Enfin le troisième concept fort est celui de la coopération. C’est la juste reconnaissance de ce qu’il n’existe pas de travail mais seulement du « travail-avec »4. Certains présentent la coopération comme un impératif, d’autres comme un constat, certains enfin comme une volonté profonde des individus, injustement réprimée par des organisations qui auraient injustement réduit les comportements individuels à la seule compétition pour la satisfaction des intérêts personnels. Y. Benkler5 sollicite de multiples recherches dans tous les champs des sciences sociales pour montrer que les individus se comportent (ou peuvent se comporter) de manière beaucoup moins égoïste qu’on ne le croit généralement. Entre ceux qui sont « naturellement » portés vers des comportements altruistes et ceux qui s’y conforment par mimétisme si cela semble être la norme dans le contexte, une bonne partie de nos semblables seraient plus tournés vers la coopération que ne semblaient le laisser imaginer les tenants d’une économie et d’une vie sociale dont on mesurerait dans la crise actuelle les errements. L’auteur se plaît à rapporter les multiples exemples dans l’histoire où la coopération et la mutualisation se sont instaurées contre toute logique économique apparente. Il suffit de voir les réseaux d’entraide en milieu rural, les formes multiples de mutualité et d’économie solidaire pour s’en convaincre.

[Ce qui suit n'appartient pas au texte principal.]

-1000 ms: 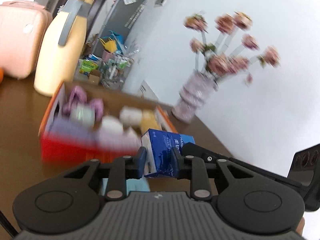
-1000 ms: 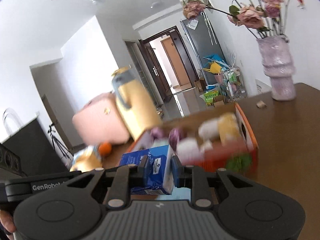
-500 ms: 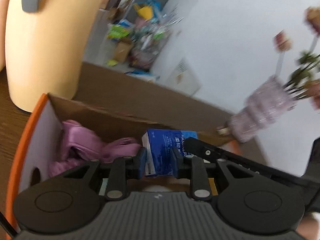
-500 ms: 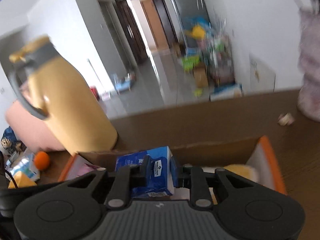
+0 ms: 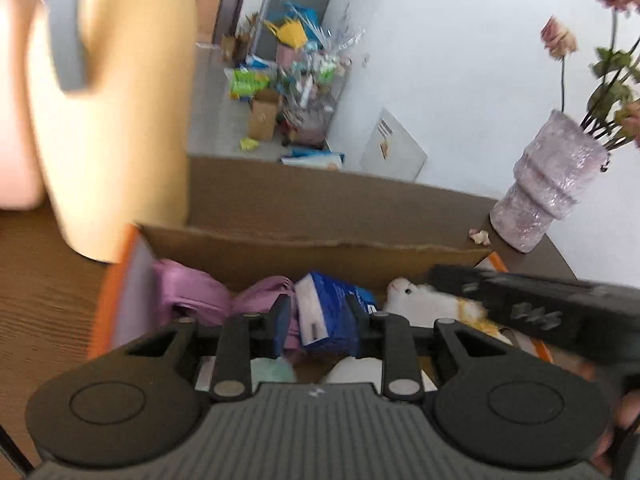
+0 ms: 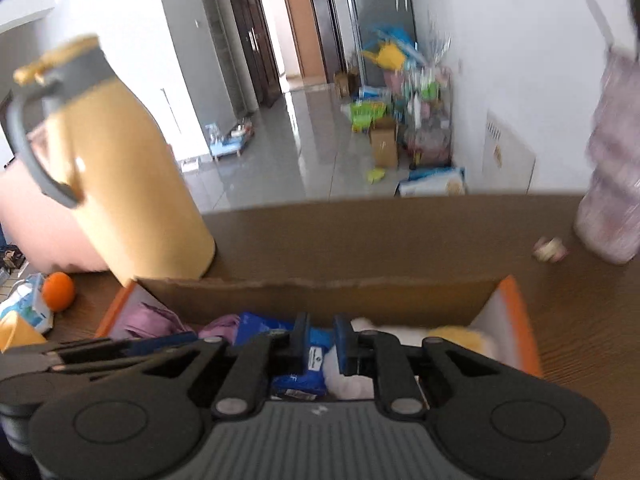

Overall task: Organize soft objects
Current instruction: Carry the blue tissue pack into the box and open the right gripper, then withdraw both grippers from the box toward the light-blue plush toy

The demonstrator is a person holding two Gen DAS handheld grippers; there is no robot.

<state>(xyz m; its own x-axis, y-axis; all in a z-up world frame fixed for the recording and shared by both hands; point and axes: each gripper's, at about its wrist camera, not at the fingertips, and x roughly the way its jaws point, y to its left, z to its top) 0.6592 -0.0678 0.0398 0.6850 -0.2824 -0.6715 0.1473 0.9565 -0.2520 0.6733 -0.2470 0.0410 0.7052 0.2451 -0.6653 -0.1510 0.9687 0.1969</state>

Mais les exemples historiques ne suffisent pas à faire une politique managériale. On ne peut oublier que dans tous les exemples d’altruisme cités, il existe souvent chez les personnes le partage de valeurs importantes dont le fondement est au-delà des circonstances de la coopération. Raison d’être commune, vision du monde partagée, valeurs ancrées dans une autorité reconnue sont souvent le fondement, la cause ou le contexte agissant de cette coopération. Qu’on repense aux valeurs qui ont permis le développement de l’économie solidaire et de toutes les formes de coopératives dont certaines ont réussi à demeurer dans le temps. Ce patrimoine partagé renvoie à une autorité, au sens étymologique du terme, c’est-à-dire la reconnaissance qu’il existe quelque chose au-delà du terrain d’action de la coopération. Est-ce que les membres des entreprises actuelles ont encore une référence à une autorité quelconque, quelque chose au-delà du jeu économique qui justifie les formes de coopération ?

Ainsi la revalorisation du collectif n’est pas une solution aux crises managériales actuelles mais plutôt un problème. Faire droit à la pluralité des personnes, renforcer une culture du collectif, reconnaître l’autorité de valeurs partagées au-delà des pratiques quotidiennes du travail en commun, voilà les vraies frontières d’un management qui ne se satisferait plus de la seule rationalité économique des individus ou d’un égoïsme fatal.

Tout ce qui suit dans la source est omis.